- [What the exercise asks] Go through the entries below and copy every line that holds the word "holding".

- [Data for processing]
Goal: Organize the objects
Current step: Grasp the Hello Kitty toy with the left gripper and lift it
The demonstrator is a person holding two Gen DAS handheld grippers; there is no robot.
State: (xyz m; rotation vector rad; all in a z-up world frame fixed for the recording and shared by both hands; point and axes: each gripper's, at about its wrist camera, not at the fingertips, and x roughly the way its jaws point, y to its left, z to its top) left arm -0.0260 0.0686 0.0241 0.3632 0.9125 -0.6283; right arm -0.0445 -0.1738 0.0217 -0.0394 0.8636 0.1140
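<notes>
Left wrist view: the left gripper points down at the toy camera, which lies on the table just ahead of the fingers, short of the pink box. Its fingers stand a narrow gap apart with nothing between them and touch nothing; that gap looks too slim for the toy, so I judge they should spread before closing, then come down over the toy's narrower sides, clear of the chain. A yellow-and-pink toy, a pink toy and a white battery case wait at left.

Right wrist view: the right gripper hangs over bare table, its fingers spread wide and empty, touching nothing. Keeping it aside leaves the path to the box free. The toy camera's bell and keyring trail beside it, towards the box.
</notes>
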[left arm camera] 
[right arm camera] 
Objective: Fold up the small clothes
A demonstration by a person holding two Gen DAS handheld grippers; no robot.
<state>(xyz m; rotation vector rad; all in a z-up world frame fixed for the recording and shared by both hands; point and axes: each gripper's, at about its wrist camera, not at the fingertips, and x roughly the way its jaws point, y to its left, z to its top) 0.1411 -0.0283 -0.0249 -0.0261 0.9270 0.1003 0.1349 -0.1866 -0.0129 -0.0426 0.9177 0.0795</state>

- [Reply to the exercise]
The demonstrator is a person holding two Gen DAS handheld grippers; there is no robot.
A demonstration by a person holding two Gen DAS handheld grippers; no robot.

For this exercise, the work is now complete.